İslam estetiğinin perspektifi ışığında şekillenmiş bir diğer güzide sanat alanımız ise tezhiptir. Kitap sanatlarımız içerisinde mücerred bir alan olmaktan ziyade, tamamlayıcı bir unsur olarak tezhip sanatını yorumlayabiliriz. Geleneksel yazma eserlerinin üretimi genel olarak dört aşamalı bir süreci kapsamakta ve dört ayrı sanat dalının organize çalışmasıyla nihayete ermektedir. Hat, tezhip, minyatür ve ciltçiliğin ortak çalışması sonucu ortaya çıkan yazma eserlerde; evvela hattat, icra ettiği sanatıyla yazma eserin ana omurgasını oluşturur. Nakkaş, oluşan bu omurganın daha işlevsel ve anlaşılır bir hale gelmesi için metni açıklayan tasvirleriyle yazma eseri destekler. Müzehhib ise icra ettiği sanatının varlığıyla, hattın ve minyatürün yer aldığı sayfaların rüya aleminden bir enstantaneye dönüşmesini sağlar. Nihayetinde ciltçi, bu nadide ve özel eserin, ihtiva ettiği ağırlığı yansıtacak şekilde tamamlanmasını sağlar.

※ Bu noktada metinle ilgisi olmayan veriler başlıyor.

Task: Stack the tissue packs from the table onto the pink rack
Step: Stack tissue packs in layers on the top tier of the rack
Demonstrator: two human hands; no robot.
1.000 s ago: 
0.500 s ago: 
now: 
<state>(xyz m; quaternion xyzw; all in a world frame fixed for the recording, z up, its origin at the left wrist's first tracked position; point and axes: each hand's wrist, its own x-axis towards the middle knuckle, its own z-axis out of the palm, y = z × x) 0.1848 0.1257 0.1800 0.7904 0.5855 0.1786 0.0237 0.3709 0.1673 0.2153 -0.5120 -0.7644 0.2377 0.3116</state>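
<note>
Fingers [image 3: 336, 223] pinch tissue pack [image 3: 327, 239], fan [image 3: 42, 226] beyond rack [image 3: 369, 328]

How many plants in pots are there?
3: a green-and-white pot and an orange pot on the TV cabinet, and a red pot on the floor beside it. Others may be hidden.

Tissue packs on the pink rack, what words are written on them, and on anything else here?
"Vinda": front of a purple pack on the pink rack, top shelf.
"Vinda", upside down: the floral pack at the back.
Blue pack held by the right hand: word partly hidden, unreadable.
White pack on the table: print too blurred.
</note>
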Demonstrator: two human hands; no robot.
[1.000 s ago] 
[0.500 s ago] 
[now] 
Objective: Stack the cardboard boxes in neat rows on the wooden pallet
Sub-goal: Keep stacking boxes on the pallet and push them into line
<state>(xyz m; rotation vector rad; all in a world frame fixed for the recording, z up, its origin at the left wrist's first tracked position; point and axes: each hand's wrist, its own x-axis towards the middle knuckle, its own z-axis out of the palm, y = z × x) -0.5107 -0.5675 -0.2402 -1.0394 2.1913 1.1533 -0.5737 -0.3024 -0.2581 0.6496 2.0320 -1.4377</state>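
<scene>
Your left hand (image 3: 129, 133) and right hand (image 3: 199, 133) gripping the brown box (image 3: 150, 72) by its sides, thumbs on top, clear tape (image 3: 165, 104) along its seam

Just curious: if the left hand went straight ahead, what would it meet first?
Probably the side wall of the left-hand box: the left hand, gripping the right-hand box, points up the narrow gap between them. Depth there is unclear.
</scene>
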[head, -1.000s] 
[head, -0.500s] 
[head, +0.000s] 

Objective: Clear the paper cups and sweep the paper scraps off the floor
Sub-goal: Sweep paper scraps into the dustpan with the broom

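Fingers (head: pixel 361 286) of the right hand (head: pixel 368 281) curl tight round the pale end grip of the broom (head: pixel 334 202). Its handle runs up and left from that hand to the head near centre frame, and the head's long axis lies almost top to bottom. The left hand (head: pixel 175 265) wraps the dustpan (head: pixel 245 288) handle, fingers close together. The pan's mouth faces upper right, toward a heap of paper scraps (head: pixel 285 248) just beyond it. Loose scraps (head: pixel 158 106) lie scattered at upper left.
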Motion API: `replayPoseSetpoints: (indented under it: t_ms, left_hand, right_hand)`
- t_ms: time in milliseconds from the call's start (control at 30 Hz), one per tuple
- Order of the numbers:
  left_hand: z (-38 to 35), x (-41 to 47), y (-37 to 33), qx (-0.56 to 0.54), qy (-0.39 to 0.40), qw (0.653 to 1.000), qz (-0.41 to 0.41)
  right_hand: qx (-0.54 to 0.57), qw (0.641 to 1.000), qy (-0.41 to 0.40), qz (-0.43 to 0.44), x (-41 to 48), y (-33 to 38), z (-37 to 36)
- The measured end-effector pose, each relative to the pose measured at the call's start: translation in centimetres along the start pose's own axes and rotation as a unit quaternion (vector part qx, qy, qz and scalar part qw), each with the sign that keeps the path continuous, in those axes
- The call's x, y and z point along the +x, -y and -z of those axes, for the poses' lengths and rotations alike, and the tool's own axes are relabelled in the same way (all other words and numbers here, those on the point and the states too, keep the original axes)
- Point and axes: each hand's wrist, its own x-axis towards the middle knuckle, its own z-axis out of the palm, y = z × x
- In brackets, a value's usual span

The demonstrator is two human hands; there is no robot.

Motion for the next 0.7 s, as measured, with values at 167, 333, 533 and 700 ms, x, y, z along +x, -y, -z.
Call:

Tezhip; altın anlamına gelen Arapça zehep sözcüğünden gelir ve altınlamak anlamını taşır.67 El yazmalarını, hat levha ve albümlerini, ferman ve tuğraların süslenmesinde kullanılan geleneksel sanatlarımızdan birisidir. Tezhibi icra eden sanatçılara müzehhib veya müzehhibe adı verilir. Süsleme öğeleri olarak stilize edilmiş hayvan, bitki ve bulut gibi motiflerin ağırlıklı olarak kullanıldığı tezhip sanatında, altın ve lacivert kullanımı her dönemde ortak nokta olmuştur.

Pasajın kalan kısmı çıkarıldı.